_WHAT TO WORK ON_.
Copy out every record below exactly as written, but leave out any pictures.

_EXERCISE DATA_.

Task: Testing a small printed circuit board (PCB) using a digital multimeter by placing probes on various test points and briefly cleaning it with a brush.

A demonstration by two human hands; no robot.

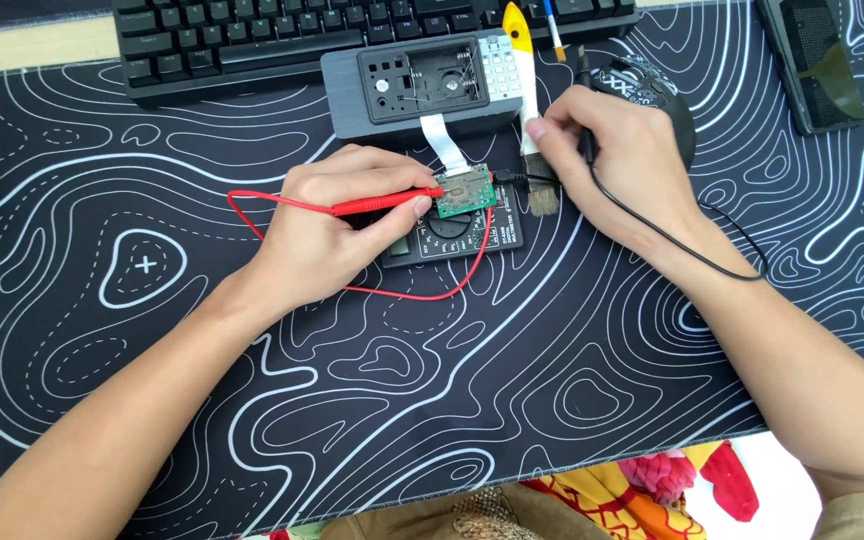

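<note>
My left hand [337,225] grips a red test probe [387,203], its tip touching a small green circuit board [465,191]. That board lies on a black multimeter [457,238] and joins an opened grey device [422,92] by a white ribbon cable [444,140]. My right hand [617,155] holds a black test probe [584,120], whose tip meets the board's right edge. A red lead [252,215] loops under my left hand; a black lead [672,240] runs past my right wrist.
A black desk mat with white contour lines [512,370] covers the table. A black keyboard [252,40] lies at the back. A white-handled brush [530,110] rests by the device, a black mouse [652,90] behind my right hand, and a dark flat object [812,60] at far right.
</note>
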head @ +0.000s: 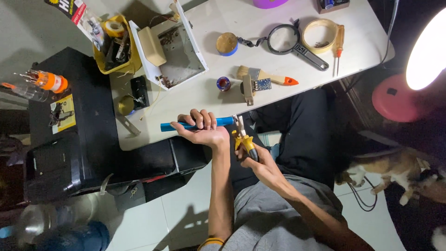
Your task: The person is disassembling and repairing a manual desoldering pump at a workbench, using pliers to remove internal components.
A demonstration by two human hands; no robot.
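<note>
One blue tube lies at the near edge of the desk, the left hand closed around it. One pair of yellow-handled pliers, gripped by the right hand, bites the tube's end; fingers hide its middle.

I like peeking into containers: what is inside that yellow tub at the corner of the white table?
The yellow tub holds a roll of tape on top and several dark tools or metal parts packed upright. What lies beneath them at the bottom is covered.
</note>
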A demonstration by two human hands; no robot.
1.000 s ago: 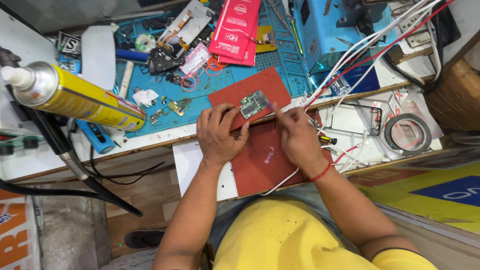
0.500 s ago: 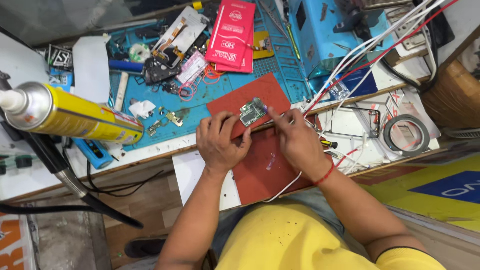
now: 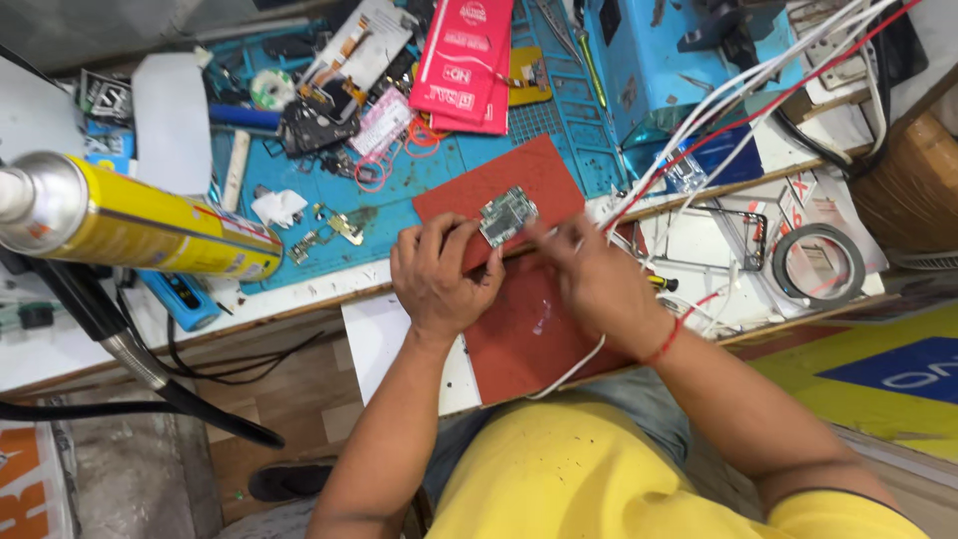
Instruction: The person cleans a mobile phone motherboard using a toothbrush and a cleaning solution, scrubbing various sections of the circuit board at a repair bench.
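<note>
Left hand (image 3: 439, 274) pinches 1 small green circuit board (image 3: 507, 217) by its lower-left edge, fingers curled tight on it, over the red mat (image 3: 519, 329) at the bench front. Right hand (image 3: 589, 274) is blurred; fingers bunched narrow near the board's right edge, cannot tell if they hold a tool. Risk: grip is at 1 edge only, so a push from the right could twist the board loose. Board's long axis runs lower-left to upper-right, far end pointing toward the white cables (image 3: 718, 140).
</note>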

_PROBLEM SOLUTION_.
Task: Testing a small printed circuit board (PCB) using a digital multimeter by placing probes on various test points and briefly cleaning it with a brush.

A demonstration by two human hands; no robot.


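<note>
My left hand [337,225] grips a red test probe [387,203], its tip touching a small green circuit board [465,191]. That board lies on a black multimeter [457,238] and joins an opened grey device [422,92] by a white ribbon cable [444,140]. My right hand [617,155] holds a black test probe [584,120], whose tip meets the board's right edge. A red lead [252,215] loops under my left hand; a black lead [672,240] runs past my right wrist.
A black desk mat with white contour lines [512,370] covers the table. A black keyboard [252,40] lies at the back. A white-handled brush [530,110] rests by the device, a black mouse [652,90] behind my right hand, and a dark flat object [812,60] at far right.
</note>
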head @ +0.000s: 
Your task: The person is disassembling and repairing a manual desoldering pump at a workbench, using pliers to remove internal components.
A demonstration by two human hands; no robot.
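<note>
One blue tube lies at the near edge of the desk, the left hand closed around it. One pair of yellow-handled pliers, gripped by the right hand, bites the tube's end; fingers hide its middle.

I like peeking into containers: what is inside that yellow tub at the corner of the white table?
The yellow tub holds a roll of tape on top and several dark tools or metal parts packed upright. What lies beneath them at the bottom is covered.
</note>
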A demonstration by two human hands; no robot.
1.000 s ago: 
0.500 s ago: 
now: 
Instruction: The person cleans a mobile phone motherboard using a toothbrush and a cleaning solution, scrubbing various sections of the circuit board at a repair bench.
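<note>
Left hand (image 3: 439, 274) pinches 1 small green circuit board (image 3: 507, 217) by its lower-left edge, fingers curled tight on it, over the red mat (image 3: 519, 329) at the bench front. Right hand (image 3: 589, 274) is blurred; fingers bunched narrow near the board's right edge, cannot tell if they hold a tool. Risk: grip is at 1 edge only, so a push from the right could twist the board loose. Board's long axis runs lower-left to upper-right, far end pointing toward the white cables (image 3: 718, 140).
</note>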

The requested output has been given in full.